Picard François: What is he famous for? (A simple look at his most significant accomplishments)

This guy, Picard François – apparently a big-shot consultant – was hired by the higher-ups. Flew in, gave some fancy presentations with lots of graphs that went up and to the right. He was all about “synergistic frameworks” and “paradigm shifts.” Catchy, right? We were told his methods were going to revolutionize how we worked. Revolutionize! That’s a big word.

So, they rolled out the “Picard François methodology.” We got binders. Thick ones. Full of diagrams that looked like spaghetti junctions and steps for doing, well, pretty much everything we already did, but now with ten extra steps and a mandatory “reflection phase” after sending an email.

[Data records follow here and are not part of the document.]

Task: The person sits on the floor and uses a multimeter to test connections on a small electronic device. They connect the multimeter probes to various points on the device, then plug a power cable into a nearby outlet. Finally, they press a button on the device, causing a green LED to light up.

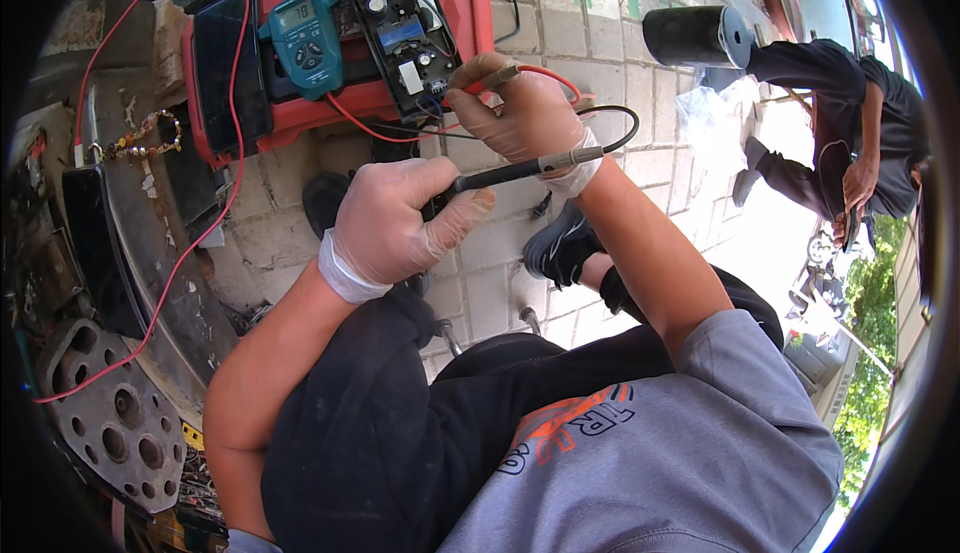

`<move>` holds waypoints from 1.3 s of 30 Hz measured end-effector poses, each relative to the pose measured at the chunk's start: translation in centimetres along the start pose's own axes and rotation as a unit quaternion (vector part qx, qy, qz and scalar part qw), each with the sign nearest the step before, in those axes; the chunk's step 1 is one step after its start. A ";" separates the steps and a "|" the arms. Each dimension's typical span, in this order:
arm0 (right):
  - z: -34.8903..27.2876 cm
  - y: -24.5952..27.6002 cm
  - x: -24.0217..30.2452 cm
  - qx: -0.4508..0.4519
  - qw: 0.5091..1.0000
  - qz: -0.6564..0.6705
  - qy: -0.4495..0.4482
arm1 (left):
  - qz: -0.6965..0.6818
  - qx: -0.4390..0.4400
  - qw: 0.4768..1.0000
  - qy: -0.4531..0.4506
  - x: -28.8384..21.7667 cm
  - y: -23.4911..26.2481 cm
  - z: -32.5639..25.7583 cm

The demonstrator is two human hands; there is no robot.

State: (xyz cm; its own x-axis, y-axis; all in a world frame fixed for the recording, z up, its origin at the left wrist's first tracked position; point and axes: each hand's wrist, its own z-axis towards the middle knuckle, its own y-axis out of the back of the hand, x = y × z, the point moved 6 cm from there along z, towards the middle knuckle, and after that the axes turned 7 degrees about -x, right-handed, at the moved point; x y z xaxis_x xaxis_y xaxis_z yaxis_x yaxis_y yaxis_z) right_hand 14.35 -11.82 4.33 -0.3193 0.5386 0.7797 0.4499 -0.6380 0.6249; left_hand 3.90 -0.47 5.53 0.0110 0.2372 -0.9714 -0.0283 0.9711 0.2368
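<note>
Both my hands wear thin translucent gloves. My left hand (pixel 400 218) is closed around a black test probe (pixel 515 171), whose grey cable end points toward my right wrist. In my right hand (pixel 530 118) is a red test probe (pixel 492 81), pinched at the near right corner of an opened black electronic unit (pixel 405 38). The probe's tip is hidden by the fingers. Beside that unit lies a teal multimeter (pixel 305 45) with its display lit. Red and black leads run from the meter toward my hands. Under them is a red case (pixel 360 103).
A dark glossy panel (pixel 227 73) lies on the case's left end. At left are a phone (pixel 105 253) with a red cable, a beaded bracelet (pixel 155 138) and a perforated metal plate (pixel 115 423). A black cylinder (pixel 690 36) and a seated person (pixel 850 143) are at right.
</note>
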 end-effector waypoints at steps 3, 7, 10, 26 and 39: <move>0.2 -0.1 0.0 0.026 1.000 0.008 -0.008 | -0.005 -0.001 1.000 0.000 -0.1 -0.1 0.1; 0.4 -0.2 0.3 0.027 0.999 0.004 0.026 | 0.011 0.004 1.000 0.002 -0.3 0.0 0.1; 0.3 -0.3 0.3 0.030 0.999 0.004 0.022 | 0.001 0.005 1.000 0.008 -0.4 0.0 0.1; -0.2 -0.4 0.5 -0.001 0.998 -0.003 0.069 | -0.013 0.006 1.000 0.005 -0.5 0.1 0.0; -0.3 -0.2 -0.5 0.001 1.000 0.026 0.009 | -0.001 0.018 1.000 0.015 -0.4 0.1 -0.1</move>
State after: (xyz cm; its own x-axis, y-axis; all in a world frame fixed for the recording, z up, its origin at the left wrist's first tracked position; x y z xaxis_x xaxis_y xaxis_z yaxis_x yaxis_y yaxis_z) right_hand 14.11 -12.13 3.85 -0.3111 0.4948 0.8114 0.4674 -0.6637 0.5840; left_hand 3.83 -0.50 5.95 -0.0180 0.2340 -0.9721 0.0069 0.9722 0.2339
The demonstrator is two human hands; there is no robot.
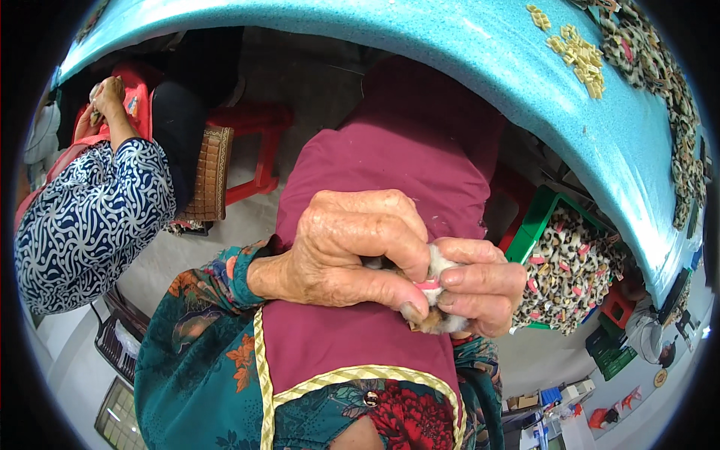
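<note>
Over my lap, both hands meet around a small furry piece (442, 261) in white, tan and dark fur. It looks like a little plush toy part, but the fingers cover most of it. My left hand (345, 251) is closed, its thumb and bent fingers pinching the piece from the left. From the other side, my right hand (484, 289) grips it with the fingers folded over. A narrow pink strip (428, 285) shows between the fingertips. Below them, pale and brown fur sticks out. A maroon apron (390, 169) with yellow trim lies under my hands.
To the right, a green crate (541, 214) holds many similar furry pieces with pink bits. A blue-covered table (480, 52) curves across the top, bearing small yellowish pieces (577, 56) and furry heaps (645, 56). At left, a person in a patterned top (97, 217) sits near a red stool (262, 150).
</note>
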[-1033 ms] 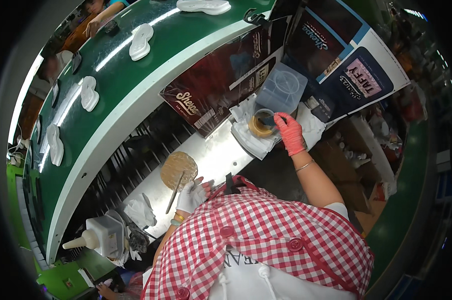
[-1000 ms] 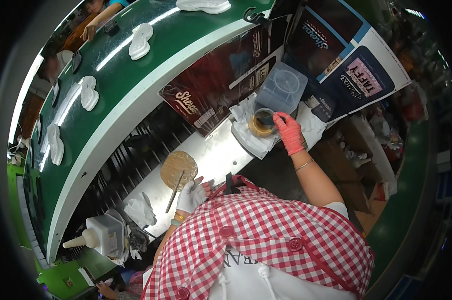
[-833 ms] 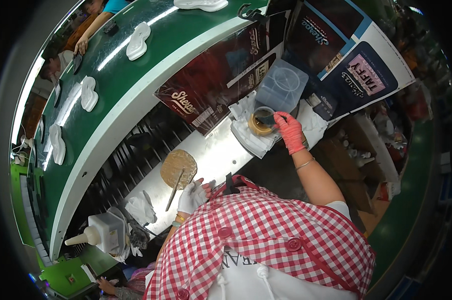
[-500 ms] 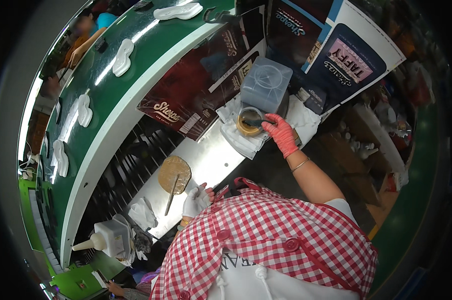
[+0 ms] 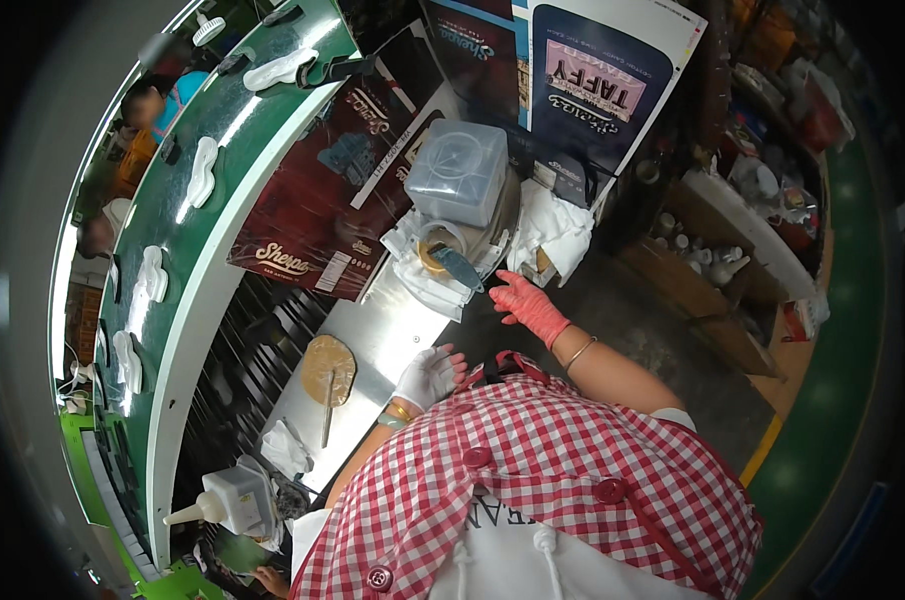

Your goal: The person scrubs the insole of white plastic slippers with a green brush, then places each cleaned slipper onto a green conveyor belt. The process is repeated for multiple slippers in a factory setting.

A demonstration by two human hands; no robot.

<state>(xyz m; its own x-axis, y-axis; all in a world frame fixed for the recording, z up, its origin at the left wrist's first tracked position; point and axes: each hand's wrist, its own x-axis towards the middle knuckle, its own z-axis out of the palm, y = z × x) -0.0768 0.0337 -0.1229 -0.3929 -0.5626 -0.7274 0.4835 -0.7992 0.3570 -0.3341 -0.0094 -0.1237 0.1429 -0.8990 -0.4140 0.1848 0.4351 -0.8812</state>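
Note:
My right hand (image 5: 529,310), in a thin coral-red glove, is held just beside a small round pot (image 5: 443,238) with tan stuff at its rim. A dark flat-handled brush or scraper (image 5: 457,268) leans out of this pot, its end close to my fingertips but apart from them. The fingers are loosely stretched, with nothing seen in them. My left hand (image 5: 426,378), in a white glove with bare fingertips, hovers low in front of my apron. Its fingers are spread and hold nothing. Beside it, on the metal bench, lies a tan round disc (image 5: 329,368) with a thin stick (image 5: 328,410) across it.
A translucent plastic container (image 5: 457,172) stands behind the pot on white cloths (image 5: 553,232). A white squeeze bottle (image 5: 235,500) lies at the lower left. White shoe soles (image 5: 202,172) sit along the green conveyor (image 5: 263,120). Printed card sheets (image 5: 303,215) screen the bench.
My right hand has come away from the dark handle in the pot and drawn back toward me. The handle now leans out toward my side. My head view has shifted.

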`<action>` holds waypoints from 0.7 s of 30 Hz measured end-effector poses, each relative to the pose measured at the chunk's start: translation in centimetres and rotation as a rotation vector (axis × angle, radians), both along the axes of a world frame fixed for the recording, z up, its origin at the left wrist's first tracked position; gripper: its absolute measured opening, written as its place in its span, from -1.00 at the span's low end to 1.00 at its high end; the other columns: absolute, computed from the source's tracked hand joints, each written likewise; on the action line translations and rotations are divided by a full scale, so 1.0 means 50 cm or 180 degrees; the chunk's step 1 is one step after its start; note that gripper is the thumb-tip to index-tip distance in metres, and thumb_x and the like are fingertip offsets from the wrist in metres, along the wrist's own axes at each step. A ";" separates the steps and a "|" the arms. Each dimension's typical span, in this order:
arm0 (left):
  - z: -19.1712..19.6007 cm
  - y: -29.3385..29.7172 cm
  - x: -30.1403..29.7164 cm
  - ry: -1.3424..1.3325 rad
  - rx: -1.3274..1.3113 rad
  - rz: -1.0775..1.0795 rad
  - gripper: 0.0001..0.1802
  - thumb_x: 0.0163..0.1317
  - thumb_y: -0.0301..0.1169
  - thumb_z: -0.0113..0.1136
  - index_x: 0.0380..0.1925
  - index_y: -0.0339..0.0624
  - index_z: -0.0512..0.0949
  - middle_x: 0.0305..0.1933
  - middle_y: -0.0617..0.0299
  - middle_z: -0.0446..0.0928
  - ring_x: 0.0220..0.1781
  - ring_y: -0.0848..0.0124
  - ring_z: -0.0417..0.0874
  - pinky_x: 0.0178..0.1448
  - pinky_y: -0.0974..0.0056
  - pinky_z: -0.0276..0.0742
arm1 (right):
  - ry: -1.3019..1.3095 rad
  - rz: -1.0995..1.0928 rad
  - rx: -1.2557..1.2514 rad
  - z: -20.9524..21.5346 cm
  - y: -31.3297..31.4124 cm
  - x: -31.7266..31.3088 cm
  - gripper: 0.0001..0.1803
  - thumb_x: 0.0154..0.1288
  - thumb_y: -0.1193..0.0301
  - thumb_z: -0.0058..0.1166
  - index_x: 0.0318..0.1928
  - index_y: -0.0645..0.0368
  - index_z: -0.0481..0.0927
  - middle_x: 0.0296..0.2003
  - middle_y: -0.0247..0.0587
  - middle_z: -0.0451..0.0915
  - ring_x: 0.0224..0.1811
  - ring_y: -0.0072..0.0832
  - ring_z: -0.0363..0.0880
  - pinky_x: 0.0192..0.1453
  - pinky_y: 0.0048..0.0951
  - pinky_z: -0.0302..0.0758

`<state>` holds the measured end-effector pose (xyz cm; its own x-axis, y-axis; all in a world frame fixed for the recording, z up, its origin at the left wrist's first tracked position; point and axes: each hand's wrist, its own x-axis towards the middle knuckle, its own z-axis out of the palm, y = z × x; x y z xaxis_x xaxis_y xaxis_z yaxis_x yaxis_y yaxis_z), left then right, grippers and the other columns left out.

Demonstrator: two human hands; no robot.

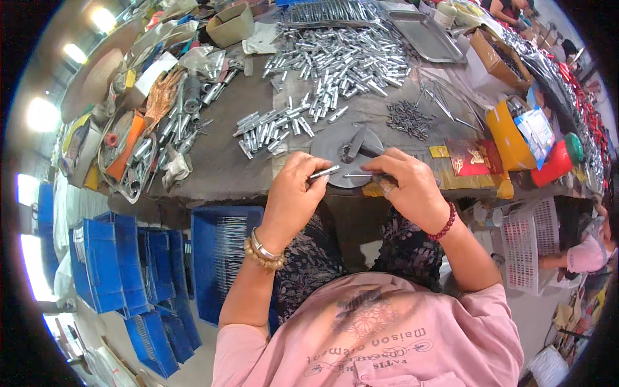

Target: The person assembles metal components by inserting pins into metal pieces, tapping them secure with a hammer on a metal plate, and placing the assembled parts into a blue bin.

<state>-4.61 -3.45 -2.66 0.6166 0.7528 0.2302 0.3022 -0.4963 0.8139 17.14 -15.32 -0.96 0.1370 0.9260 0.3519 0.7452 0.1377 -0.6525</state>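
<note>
Between the fingers of my left hand [293, 187] is a short shiny metal tube [327, 171], its end pointing right. My right hand [409, 187] is closed around a thin metal rod [356, 175], whose tip points left toward the tube with a small gap between them. My palm and fingers hide the rod's other end. Both hands hover over the near edge of the workbench, in front of a round grey disc [327, 143]. A dark metal block [354, 146] rests on the disc. Beyond lies a big pile of similar shiny metal tubes [342, 58].
Small dark metal pins [410, 120] lie right of the disc, near thin rods [445, 103] and a metal tray [427, 35]. A yellow container [509, 135] and red jar [553, 164] stand rightward. Tools clutter the left. Blue bins [225, 309] sit below; another person [590, 248] is at right.
</note>
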 end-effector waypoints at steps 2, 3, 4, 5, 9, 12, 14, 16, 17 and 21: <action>-0.003 0.000 0.003 0.0111 0.0179 -0.0096 -0.83 0.35 -0.52 0.36 -0.09 -0.27 0.74 -0.12 0.20 0.61 -0.13 0.41 0.67 -0.09 0.31 0.58 | -0.0383 0.0016 0.0062 0.000 -0.005 0.002 -0.80 0.11 0.58 0.29 -0.20 0.17 0.71 -0.27 -0.09 0.63 -0.15 -0.09 0.70 -0.08 -0.13 0.61; -0.009 0.004 0.004 0.0134 0.0516 -0.0101 -0.84 0.34 -0.49 0.37 -0.11 -0.25 0.75 -0.13 0.17 0.60 -0.13 0.34 0.67 -0.08 0.27 0.58 | -0.0596 -0.0022 0.0065 0.002 0.000 -0.002 -0.81 0.11 0.55 0.30 -0.21 0.13 0.73 -0.28 -0.13 0.62 -0.14 -0.12 0.70 -0.05 -0.11 0.62; -0.011 0.005 0.006 0.0155 0.0853 -0.0107 -0.84 0.33 -0.46 0.39 -0.12 -0.24 0.76 -0.14 0.15 0.60 -0.13 0.27 0.68 -0.06 0.22 0.58 | -0.0810 -0.0059 0.0067 0.002 0.004 -0.005 -0.82 0.11 0.51 0.31 -0.22 0.09 0.75 -0.28 -0.17 0.60 -0.12 -0.15 0.70 -0.02 -0.10 0.62; -0.009 0.000 0.008 0.0164 0.0844 -0.0120 -0.84 0.33 -0.46 0.39 -0.12 -0.24 0.76 -0.14 0.15 0.60 -0.13 0.27 0.68 -0.06 0.22 0.58 | -0.0799 -0.0068 0.0056 0.002 0.006 -0.005 -0.82 0.11 0.51 0.31 -0.22 0.09 0.75 -0.28 -0.17 0.60 -0.12 -0.15 0.70 -0.02 -0.10 0.62; -0.004 -0.011 0.011 0.0370 0.1010 0.0206 -0.84 0.29 -0.44 0.44 -0.15 -0.19 0.78 -0.18 0.15 0.61 -0.13 0.20 0.68 -0.04 0.17 0.59 | -0.1394 -0.0020 0.0375 -0.003 0.014 -0.002 -0.86 0.12 0.47 0.27 -0.27 0.03 0.75 -0.28 -0.28 0.56 -0.12 -0.24 0.65 0.00 -0.16 0.57; -0.005 -0.006 0.007 0.0334 0.1229 0.0215 -0.85 0.26 -0.46 0.46 -0.17 -0.19 0.79 -0.20 0.16 0.62 -0.13 0.21 0.68 -0.04 0.16 0.59 | -0.1506 0.0022 0.0503 -0.010 0.017 0.001 -0.88 0.14 0.47 0.23 -0.29 0.03 0.75 -0.29 -0.30 0.53 -0.14 -0.27 0.61 -0.02 -0.20 0.54; -0.007 -0.002 0.008 0.0334 0.1262 0.0164 -0.85 0.24 -0.47 0.48 -0.18 -0.19 0.80 -0.21 0.16 0.62 -0.14 0.21 0.69 -0.04 0.17 0.59 | -0.1481 0.0052 0.0580 -0.014 0.020 0.003 -0.88 0.14 0.47 0.22 -0.30 0.02 0.74 -0.30 -0.31 0.52 -0.16 -0.28 0.60 -0.03 -0.21 0.53; -0.015 0.002 0.010 0.0041 0.1043 0.0075 -0.86 0.24 -0.47 0.48 -0.20 -0.20 0.80 -0.20 0.16 0.64 -0.15 0.21 0.69 -0.06 0.18 0.59 | -0.1444 0.0102 0.0617 -0.018 0.021 0.005 -0.89 0.15 0.47 0.21 -0.31 0.02 0.74 -0.30 -0.30 0.53 -0.16 -0.28 0.61 -0.03 -0.21 0.54; -0.017 0.002 0.009 0.0049 0.1041 0.0075 -0.86 0.24 -0.47 0.48 -0.20 -0.20 0.80 -0.20 0.16 0.64 -0.15 0.21 0.69 -0.06 0.18 0.59 | -0.1437 0.0102 0.0614 -0.019 0.023 0.006 -0.89 0.15 0.47 0.21 -0.31 0.02 0.74 -0.30 -0.30 0.53 -0.16 -0.28 0.61 -0.03 -0.21 0.54; -0.025 0.002 0.009 0.0012 0.0935 0.0065 -0.86 0.25 -0.47 0.47 -0.19 -0.21 0.79 -0.21 0.16 0.64 -0.15 0.23 0.69 -0.07 0.20 0.59 | -0.1396 0.0114 0.0655 -0.016 0.028 0.010 -0.89 0.15 0.46 0.21 -0.31 0.02 0.75 -0.29 -0.31 0.55 -0.18 -0.28 0.61 -0.04 -0.22 0.54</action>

I remember trying, I really did. My first task under the new regime was to update a simple client contact list. Pre-Picard François, that was a ten-minute job. Log in, change number, save, done. Easy.

  • Now? Oh boy.
  • First, I had to fill out a “Change Initiation Form,” section A, B, and sub-section C-alpha.
  • Then, I had to schedule a “Peer Review Synchronicity Meeting” – yes, that was its actual name – to discuss the implications of changing a phone number.
  • Then, perform the change.
  • Then, document the change in the “Post-Actualization Ledger.”
  • And finally, hold a “Lessons Learned Huddle.” For a phone number.

It was madness. Productivity, which this was all supposed to boost, just TANKED. We spent more time talking about doing work, and documenting the talking, than actually doing the work. Everyone was frustrated. You’d see people hiding in stairwells just to have a quick, actual work-related chat without having to log it into the “Spontaneous Interaction Matrix.” I’m not even kidding.

The best part? Picard François himself, the actual guy, was long gone. Cashed his check and probably off to “revolutionize” some other unsuspecting company. We were just left with his… legacy.

Picard François: What is he famous for? (A simple look at his most significant accomplishments)

After about six months of this charade, something had to give. Projects were delayed, clients were getting antsy. Quietly, very quietly, managers started telling us to “use our discretion” with the Picard François steps. Which basically meant, “for God’s sake, just get the work done, but don’t tell anyone I said that.”

Slowly, the binders gathered dust. The fancy names for meetings disappeared from our calendars. We went back to, you know, just working. It was like this collective sigh of relief went through the whole office.

So, what did I learn from the great “Picard François” experiment? Well, mostly that some things look great on a PowerPoint slide but fall apart completely when they meet actual, real-world work. And that sometimes, the best “synergistic framework” is just common sense and letting people do their jobs. It’s funny, isn’t it? How some folks get paid a fortune to tell you things that a bit of trust and common sense would have solved for free.

That whole episode became a bit of an inside joke. Anytime something overly complicated or bureaucratic came up, someone would just say, “Ah, that’s got a bit of the Picard François about it,” and we’d all know exactly what they meant. So, yeah, that was my practice with Picard François. A practice in patience, mostly. And in learning how to nod seriously in meetings while thinking, “this is completely bonkers.”